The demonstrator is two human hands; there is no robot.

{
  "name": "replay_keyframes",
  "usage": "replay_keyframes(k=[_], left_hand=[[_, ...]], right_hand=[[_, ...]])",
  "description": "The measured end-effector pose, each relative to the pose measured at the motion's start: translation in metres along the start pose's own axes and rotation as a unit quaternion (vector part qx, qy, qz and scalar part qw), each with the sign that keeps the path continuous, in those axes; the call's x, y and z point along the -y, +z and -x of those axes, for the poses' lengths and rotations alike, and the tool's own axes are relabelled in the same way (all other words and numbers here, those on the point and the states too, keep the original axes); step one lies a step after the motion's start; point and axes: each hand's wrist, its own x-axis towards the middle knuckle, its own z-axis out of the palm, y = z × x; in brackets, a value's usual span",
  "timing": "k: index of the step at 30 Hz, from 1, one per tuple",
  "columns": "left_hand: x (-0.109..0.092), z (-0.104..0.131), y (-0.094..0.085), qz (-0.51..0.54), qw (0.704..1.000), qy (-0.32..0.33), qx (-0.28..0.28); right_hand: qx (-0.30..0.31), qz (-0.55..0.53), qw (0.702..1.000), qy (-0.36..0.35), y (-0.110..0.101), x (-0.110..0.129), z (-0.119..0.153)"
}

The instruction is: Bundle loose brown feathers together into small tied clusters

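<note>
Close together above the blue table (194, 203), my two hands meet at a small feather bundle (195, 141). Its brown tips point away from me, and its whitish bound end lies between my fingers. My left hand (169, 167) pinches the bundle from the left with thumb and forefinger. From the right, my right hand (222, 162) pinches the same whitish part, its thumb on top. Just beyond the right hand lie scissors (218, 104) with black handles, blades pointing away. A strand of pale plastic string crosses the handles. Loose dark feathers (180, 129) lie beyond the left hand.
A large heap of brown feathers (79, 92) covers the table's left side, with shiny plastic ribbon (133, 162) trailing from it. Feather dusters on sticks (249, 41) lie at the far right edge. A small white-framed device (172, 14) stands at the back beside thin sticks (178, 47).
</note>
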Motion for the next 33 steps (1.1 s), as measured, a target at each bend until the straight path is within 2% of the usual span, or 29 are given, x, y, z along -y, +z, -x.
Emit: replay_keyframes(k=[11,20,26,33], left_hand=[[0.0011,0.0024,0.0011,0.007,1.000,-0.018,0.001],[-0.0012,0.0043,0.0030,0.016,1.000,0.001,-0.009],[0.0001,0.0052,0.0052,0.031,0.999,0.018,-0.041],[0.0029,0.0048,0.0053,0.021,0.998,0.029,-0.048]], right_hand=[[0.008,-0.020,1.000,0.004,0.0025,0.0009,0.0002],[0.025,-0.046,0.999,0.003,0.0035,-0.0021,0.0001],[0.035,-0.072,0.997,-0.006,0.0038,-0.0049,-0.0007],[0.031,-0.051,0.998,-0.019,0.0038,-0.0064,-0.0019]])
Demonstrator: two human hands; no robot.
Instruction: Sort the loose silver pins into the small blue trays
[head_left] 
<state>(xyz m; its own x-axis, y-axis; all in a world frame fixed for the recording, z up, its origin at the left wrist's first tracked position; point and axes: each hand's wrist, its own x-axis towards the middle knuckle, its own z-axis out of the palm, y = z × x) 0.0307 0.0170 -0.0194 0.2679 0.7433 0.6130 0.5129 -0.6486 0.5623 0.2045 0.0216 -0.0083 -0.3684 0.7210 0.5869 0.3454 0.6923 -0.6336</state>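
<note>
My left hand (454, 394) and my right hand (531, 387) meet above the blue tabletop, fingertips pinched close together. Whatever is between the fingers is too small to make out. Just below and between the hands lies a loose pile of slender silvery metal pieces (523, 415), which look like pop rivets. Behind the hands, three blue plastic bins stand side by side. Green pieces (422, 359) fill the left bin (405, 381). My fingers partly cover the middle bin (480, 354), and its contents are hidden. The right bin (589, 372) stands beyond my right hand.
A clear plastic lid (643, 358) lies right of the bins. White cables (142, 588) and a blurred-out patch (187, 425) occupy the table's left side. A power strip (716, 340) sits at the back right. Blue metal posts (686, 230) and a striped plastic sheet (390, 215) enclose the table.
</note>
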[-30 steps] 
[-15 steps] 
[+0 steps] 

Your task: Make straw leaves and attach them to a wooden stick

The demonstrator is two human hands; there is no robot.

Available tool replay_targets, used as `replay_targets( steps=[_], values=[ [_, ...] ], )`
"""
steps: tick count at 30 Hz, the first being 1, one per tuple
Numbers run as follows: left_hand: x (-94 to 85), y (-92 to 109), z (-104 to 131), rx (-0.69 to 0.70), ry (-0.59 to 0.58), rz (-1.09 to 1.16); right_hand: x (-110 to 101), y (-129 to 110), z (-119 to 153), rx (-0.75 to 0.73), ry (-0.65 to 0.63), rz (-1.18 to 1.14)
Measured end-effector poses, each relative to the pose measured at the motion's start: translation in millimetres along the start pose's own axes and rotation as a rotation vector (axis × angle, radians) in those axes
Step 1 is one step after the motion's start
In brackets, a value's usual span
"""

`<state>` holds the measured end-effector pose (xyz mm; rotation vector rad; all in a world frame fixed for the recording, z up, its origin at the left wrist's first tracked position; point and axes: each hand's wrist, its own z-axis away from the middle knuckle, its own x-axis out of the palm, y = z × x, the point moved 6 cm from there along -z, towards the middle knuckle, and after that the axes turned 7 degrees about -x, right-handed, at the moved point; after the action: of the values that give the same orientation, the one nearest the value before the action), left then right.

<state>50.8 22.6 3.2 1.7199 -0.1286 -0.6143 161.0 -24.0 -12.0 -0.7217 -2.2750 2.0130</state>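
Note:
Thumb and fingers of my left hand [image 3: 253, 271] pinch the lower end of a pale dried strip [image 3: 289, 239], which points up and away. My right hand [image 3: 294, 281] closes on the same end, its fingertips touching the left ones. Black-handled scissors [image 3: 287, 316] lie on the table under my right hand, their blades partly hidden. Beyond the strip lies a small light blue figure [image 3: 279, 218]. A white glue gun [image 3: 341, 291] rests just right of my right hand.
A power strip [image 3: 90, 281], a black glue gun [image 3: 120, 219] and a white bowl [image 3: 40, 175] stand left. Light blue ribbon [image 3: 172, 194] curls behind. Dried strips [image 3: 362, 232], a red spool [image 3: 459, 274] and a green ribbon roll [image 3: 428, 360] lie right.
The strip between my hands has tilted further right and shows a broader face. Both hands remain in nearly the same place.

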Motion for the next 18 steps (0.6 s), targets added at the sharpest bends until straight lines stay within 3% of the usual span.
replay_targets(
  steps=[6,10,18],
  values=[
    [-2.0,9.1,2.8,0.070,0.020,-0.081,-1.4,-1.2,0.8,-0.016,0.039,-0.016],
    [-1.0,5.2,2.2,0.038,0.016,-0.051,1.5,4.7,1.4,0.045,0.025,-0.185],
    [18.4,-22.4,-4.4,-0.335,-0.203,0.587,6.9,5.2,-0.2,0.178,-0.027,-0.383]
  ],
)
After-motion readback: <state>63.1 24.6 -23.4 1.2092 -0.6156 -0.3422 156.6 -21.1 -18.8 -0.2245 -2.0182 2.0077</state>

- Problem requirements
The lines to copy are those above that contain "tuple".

- Solution for this exercise
  "timing": "k: index of the step at 30 Hz, from 1, one per tuple",
steps: tick count at 30 Hz, the first being 1, one per tuple

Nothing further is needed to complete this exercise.